E qui si innesta un intervento dall’avvocato penalista Mario Valiante assolutamente fuori dalla normale strategia difensiva che un avvocato può e deve fare in aiuto del suo assistito. Ero presente all’udienza di mercoledì 10 novembre 2021 e, in tutta sincerità sono rimasto allibito dalla estrema durezza della “discussione finale” (un tempo si chiamava arringa) che il noto avvocato salernitano ha prodotto con un’enfasi assolutamente straordinaria sul piano dell’accorata difesa, ma altrettanto assolutamente fuori dalla normalità per i toni da “santa inquisizione” utilizzati contro Mons. Nunzio Scarano. Dato per scontato che ogni avvocato ha pienamente diritto a condurre la difesa secondo una sua precisa strategia ed aggiungo anche che per me l’avvocato nel momento dell’arringa gode di una sorta di immunità per cui il suo intervento non può e non deve subire alterazioni e/o stop da parte del Tribunale e neanche degli altri apparati difensivi. Ma sinceramente avanzare in aula dubbi sulla sincerità vocazionale e sulla liceità del percorso sacerdotale, in un soggetto come Don Nunzio, agitandosi e girandosi verso il pubblico come nell’atto di invocare applausi mi è parso decisamente esagerato.


Una foto giovanile del sacerdote Nunzio Scarano

La difesa, a mio opinabile avviso, deve sempre essere portato a 360° ma, nel caso di specie, non può mai andare a rivangare la storia personale di un sacerdote che può anche aver commesso qualche errore formale nei rapporti con il prossimo ma che ha dimostrato ad una città intera, ora fatalmente distratta e ingrata, come – quanto e quando fare carità e solidarietà (a cominciare dal restauro del sepolcro di San Gregorio VII per finire alla sala di accoglienza del reparto di rianimazione del Ruggi, passando per la casa di riposo degli anziani, per la ristrutturazione della residenza delle suore della casa degli anziani, il rifacimento totale della Chiesa di Santa Maria delle Grazie, ed anche il campo sportivo del Seminario San Giovanni Paolo II). La demonizzazione in un’aula di tribunale di un sacerdote verosimilmente ingiustamente arrestato e da otto anni maltrattato anche con mortificanti 1000 e passa controlli giudiziari (la sentenza di Roma ne è la prova) ha assunto toni parossistici e decisamente fuori dalla norma; anche perché nessuno deve mai dimenticare che Mons. Nunzio Scarano, pur se a processo, rappresenta ad un certo livello anche la Chiesa Cattolica Romana; e brutalizzare la sua storia di passione per Cristo assume il significato di un attacco ingiustificato nei confronti della stessa Chiesa. E questo mi sembra decisamente troppo.

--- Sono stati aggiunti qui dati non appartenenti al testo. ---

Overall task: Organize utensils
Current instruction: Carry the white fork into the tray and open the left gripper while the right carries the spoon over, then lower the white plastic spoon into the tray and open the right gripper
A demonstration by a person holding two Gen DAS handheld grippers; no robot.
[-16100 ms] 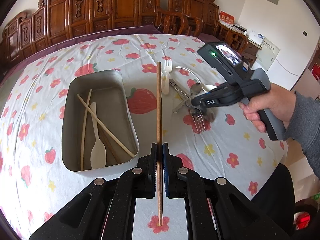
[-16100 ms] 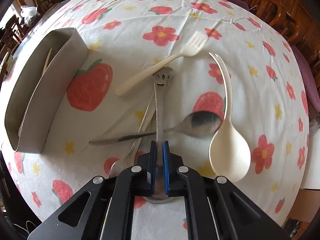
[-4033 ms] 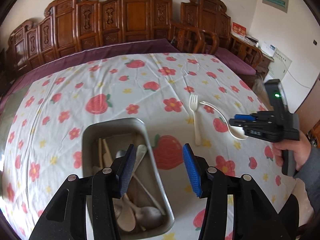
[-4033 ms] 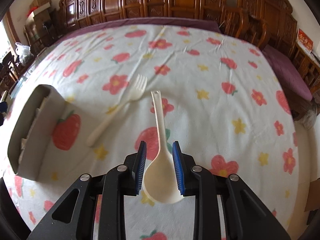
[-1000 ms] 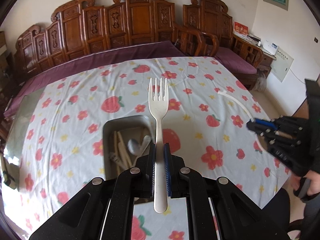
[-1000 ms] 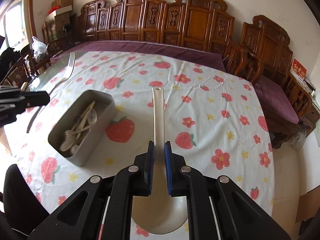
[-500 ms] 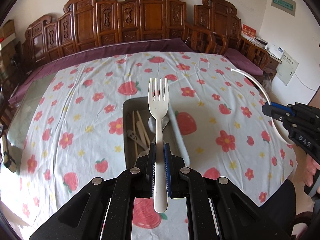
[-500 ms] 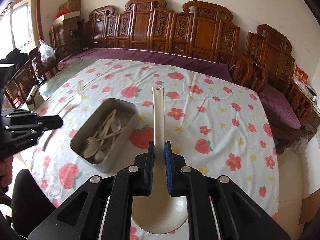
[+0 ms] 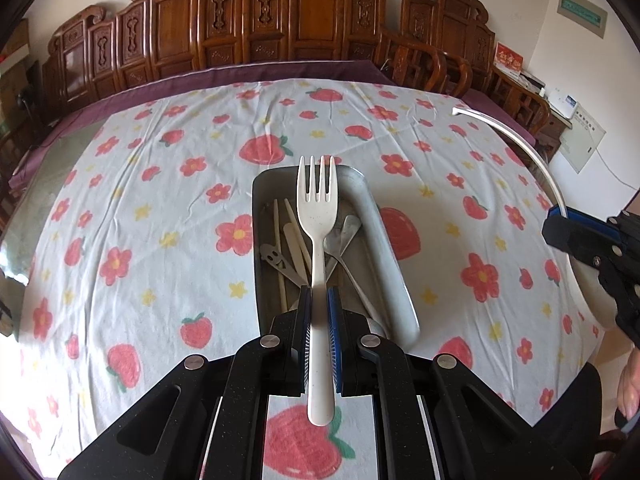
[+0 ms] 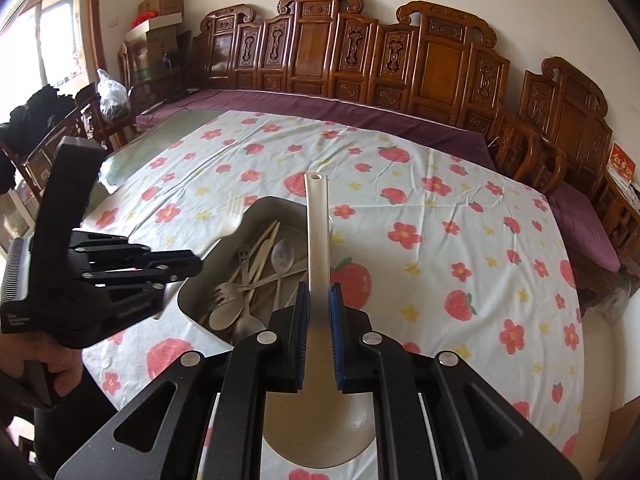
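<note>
My left gripper (image 9: 318, 300) is shut on a cream plastic fork (image 9: 317, 216), tines pointing away, held above the grey metal tray (image 9: 394, 276). The tray holds several utensils: chopsticks, spoons and forks. My right gripper (image 10: 319, 298) is shut on the handle of a large cream ladle spoon (image 10: 317, 236); its bowl lies back under the jaws. It hovers over the near end of the tray (image 10: 260, 204). The left gripper shows in the right wrist view (image 10: 176, 266) with the blurred fork (image 10: 234, 216). The right gripper shows in the left wrist view (image 9: 560, 228) with the spoon handle (image 9: 516, 140).
The round table wears a white cloth with strawberries and flowers (image 9: 160, 200). Carved wooden chairs (image 10: 360, 60) ring its far side. Boxes and a bag (image 10: 114, 94) stand at the far left of the room.
Both grippers have come in closer over the tray with their utensils still held. The tray looks larger and more central in both views.
</note>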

Nell’udienza finale del 24 novembre prossimo scenderà in campo, ovvero nell’emiciclo dell’aula, il notissimo avvocato romano Riziero Angeletti (ottimo vaticanista) per la sua discussione finale che certamente sarà condotta in punta di diritto alla scoperta della vera identità sacerdotale di Mons.Scarano nell’ottica di quella verità che, anche se lentamente, sta venendo a galla.